Picasso, Papa of Cubism
Pablo Picasso is the artist most commonly mentioned when we talk about modern art. His paintings, sculptures, ceramics and prints number in the thousands. He created modern art for 75 years, noted for works such as The Dream, Child Holding a Dove and Boy with a Pipe.
Pablo Picasso, though controversial and sometimes viewed as a charlatan has been mentioned by literally all art critics as the painter that dominated and had the most influence on art in the twentieth century.
Pablo Picasso was born in Malaga Spain in 1881. His father was a drawing and art teacher and quickly recognized his son’s artistic brilliance. Pablo attended the Barcelona School of Fine Arts at the young age of 14 and still managed to skip some elementary art classes.
Picasso went through many changes in his life time that are reflected in his art. He evolved his style from early blue period all the way to his flagship style- Cubism.
The art movement known as Cubism was initiated by Picasso. Its subjects were broken and reassembled in strange and abstract ways. Fragmentation through geometric forms expressed painting in an entirely new way. Depth isn’t shown in this art form, instead, planes of indistinguishable area. This was the beginning of truly avant-garde and abstract art.
Woman and Dove and The Red Armchair are but a few of the great reproductions of this father of cubism.
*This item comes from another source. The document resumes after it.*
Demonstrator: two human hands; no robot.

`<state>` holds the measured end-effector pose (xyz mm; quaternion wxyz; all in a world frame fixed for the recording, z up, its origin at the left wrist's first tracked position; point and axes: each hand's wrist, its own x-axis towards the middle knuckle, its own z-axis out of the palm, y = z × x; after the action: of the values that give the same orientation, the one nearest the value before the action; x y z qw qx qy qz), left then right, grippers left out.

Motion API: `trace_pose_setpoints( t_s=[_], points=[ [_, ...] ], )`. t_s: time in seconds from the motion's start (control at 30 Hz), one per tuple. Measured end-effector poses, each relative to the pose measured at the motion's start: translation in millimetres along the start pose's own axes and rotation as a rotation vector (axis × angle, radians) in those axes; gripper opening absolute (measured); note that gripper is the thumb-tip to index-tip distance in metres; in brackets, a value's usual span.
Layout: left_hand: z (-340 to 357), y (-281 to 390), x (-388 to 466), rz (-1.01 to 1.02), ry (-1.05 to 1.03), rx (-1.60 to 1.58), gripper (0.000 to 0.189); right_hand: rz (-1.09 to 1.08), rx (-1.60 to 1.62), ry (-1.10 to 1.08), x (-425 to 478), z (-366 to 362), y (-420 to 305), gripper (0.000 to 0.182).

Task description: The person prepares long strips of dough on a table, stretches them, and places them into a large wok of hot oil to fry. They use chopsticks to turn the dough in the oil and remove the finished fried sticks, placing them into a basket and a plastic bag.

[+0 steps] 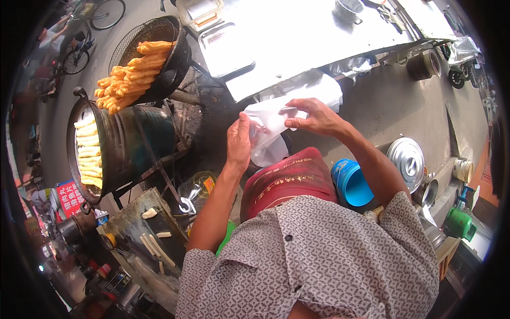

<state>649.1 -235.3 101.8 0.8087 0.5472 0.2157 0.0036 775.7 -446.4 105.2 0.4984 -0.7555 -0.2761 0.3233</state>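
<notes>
A thin white translucent plastic bag (267, 119) is held between both hands, in front of the edge of a bright white table (279, 44). My left hand (239, 143) grips the bag's left side, its thumb up along the rim. My right hand (312, 115) pinches the bag's upper right part between thumb and fingers. More white plastic bags (326, 89) hang at the table's edge, just behind my right hand. To the left, golden fried dough sticks (131, 75) lie piled in a wire mesh basket (123, 44). Below them, paler dough sticks (89, 151) lie in a round pan on a metal drum (135, 131).
A floured work board (131, 223) with raw dough strips (157, 249) stands at lower left. A blue bucket (352, 183) and round metal lids (405, 163) sit at right. A metal tray (227, 50) and a metal pot (348, 11) stand on the table. People ride bicycles (76, 60) at upper left.
</notes>
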Motion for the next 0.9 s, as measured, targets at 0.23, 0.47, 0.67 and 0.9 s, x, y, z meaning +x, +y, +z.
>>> trace_pose_setpoints(
  t_s=[0.23, 0.47, 0.67, 0.9],
  points=[
    [-49.4, 19.4, -13.4, 0.460, -0.149, 0.442, 0.023, -0.069, -0.108, -0.008, 0.0, 39.0, -56.8, 0.023],
    [-67.0, 22.8, -20.6, 0.299, 0.385, 0.521, 0.011, -0.074, -0.008, -0.084, 14.2, 80.0, -82.7, 0.038],
    [-58.5, 43.7, -78.5, 0.048, 0.259, 0.330, 0.025, -0.042, -0.149, 0.074, 25.0, 125.3, -76.8, 0.027],
    [-76.2, -6.8, -59.9, -0.130, 0.189, -0.795, 0.006, -0.035, -0.043, -0.056, 49.1, 134.1, -82.4, 0.023]
  ],
)
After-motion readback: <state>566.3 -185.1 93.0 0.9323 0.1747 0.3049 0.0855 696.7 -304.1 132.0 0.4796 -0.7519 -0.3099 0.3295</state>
One of his most moving paintings was painted in 1937. Guernica was a protest against a Spanish Civil War air raid on a village in Basque. Guernica is huge, painted on canvas using only black, grey and white.
Since Picasso died in France in 1973, Spain has yearned to reclaim its most famous 20th-century artist. Picasso never set foot in his homeland since 1934 mainly because of his nemesis, Dictator Gen. Francisco Franco. While his paintings are in museums and collections around the world, there are still relatively few in Spain itself.